ACTIVITY:
This task calls for copying each line below that contains "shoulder".

[Saved data entries]
• • • •
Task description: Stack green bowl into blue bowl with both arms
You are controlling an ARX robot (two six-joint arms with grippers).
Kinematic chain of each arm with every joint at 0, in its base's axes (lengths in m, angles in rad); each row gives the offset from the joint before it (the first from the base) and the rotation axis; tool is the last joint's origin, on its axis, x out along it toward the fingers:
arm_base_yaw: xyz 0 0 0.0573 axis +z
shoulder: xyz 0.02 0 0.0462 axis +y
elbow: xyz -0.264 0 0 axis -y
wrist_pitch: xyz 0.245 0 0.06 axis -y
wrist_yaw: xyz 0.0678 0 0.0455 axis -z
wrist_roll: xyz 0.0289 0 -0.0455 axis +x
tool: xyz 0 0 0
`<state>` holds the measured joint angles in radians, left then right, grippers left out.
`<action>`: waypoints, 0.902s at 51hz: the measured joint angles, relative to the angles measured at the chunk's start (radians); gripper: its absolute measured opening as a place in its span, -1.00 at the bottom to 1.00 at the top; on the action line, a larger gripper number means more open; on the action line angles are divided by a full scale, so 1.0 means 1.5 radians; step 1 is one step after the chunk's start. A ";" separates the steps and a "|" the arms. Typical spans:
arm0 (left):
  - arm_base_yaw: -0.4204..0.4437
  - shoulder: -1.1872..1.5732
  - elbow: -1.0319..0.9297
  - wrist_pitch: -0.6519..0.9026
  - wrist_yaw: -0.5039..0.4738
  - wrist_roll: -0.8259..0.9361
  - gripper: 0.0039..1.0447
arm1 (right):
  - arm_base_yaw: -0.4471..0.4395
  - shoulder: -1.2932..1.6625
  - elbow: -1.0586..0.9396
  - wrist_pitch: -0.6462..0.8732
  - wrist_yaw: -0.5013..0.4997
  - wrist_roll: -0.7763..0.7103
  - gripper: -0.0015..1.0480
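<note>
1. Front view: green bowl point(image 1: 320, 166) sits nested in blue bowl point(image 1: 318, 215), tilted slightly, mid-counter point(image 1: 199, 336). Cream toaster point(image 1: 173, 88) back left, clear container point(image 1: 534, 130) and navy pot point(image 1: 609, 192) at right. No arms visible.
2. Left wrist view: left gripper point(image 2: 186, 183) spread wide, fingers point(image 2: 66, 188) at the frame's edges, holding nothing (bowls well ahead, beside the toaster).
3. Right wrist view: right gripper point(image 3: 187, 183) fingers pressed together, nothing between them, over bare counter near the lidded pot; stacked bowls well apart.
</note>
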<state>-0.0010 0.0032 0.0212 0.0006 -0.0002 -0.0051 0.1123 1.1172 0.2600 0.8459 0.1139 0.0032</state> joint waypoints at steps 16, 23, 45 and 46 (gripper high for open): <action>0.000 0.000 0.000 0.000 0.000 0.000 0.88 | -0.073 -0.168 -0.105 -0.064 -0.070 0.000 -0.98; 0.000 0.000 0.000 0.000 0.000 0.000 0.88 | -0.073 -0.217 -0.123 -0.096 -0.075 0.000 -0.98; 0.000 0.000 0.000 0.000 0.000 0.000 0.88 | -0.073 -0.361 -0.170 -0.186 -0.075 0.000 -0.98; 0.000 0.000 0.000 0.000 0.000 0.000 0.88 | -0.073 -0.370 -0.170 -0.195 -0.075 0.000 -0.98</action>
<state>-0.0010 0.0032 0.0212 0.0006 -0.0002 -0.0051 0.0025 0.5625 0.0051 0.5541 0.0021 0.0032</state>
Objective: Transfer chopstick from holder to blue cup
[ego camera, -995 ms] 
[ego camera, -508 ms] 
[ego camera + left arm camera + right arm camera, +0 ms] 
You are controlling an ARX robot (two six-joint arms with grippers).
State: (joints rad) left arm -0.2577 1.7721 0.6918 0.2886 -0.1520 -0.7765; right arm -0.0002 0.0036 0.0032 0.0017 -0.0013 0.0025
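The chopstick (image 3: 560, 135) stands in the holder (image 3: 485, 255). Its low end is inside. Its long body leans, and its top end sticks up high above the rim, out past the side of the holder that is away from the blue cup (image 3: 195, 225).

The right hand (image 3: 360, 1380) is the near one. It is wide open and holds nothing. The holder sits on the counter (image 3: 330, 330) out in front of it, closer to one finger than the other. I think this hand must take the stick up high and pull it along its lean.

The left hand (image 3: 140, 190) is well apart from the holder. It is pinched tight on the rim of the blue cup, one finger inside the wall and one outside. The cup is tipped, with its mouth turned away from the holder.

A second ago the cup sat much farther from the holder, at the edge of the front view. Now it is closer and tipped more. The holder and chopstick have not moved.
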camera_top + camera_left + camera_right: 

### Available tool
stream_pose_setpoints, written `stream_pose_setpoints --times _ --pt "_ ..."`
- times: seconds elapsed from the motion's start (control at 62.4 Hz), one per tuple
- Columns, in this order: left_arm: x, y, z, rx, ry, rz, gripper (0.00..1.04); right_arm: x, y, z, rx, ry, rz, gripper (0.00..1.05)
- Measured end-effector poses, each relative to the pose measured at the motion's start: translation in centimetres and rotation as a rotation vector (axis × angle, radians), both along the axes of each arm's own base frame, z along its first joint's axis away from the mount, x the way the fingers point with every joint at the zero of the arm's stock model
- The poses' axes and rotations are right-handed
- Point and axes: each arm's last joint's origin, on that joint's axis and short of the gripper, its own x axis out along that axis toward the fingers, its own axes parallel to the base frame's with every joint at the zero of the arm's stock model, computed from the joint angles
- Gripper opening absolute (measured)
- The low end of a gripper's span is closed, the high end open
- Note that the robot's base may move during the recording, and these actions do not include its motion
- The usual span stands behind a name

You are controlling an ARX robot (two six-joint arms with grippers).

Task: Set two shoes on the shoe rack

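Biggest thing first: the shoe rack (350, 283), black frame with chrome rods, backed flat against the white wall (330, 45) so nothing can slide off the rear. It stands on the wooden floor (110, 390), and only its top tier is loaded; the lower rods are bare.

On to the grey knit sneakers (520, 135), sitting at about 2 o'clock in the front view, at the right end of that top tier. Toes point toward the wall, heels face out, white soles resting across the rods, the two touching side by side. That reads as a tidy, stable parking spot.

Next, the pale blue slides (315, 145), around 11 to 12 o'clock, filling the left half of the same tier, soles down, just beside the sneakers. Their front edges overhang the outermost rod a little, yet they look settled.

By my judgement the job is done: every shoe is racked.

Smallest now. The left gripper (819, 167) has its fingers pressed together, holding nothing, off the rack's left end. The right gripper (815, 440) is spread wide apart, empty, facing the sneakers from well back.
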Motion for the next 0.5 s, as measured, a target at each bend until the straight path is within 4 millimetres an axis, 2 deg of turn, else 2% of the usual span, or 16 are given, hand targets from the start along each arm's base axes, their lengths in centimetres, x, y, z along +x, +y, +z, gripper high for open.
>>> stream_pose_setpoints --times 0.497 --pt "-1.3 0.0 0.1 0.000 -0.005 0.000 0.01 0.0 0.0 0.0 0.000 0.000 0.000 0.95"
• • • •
TASK RESULT:
shoulder: xyz 0.02 0 0.0462 axis +y
  - shoulder: -1.1872..1.5732
  - shoulder: -1.2932..1.6625

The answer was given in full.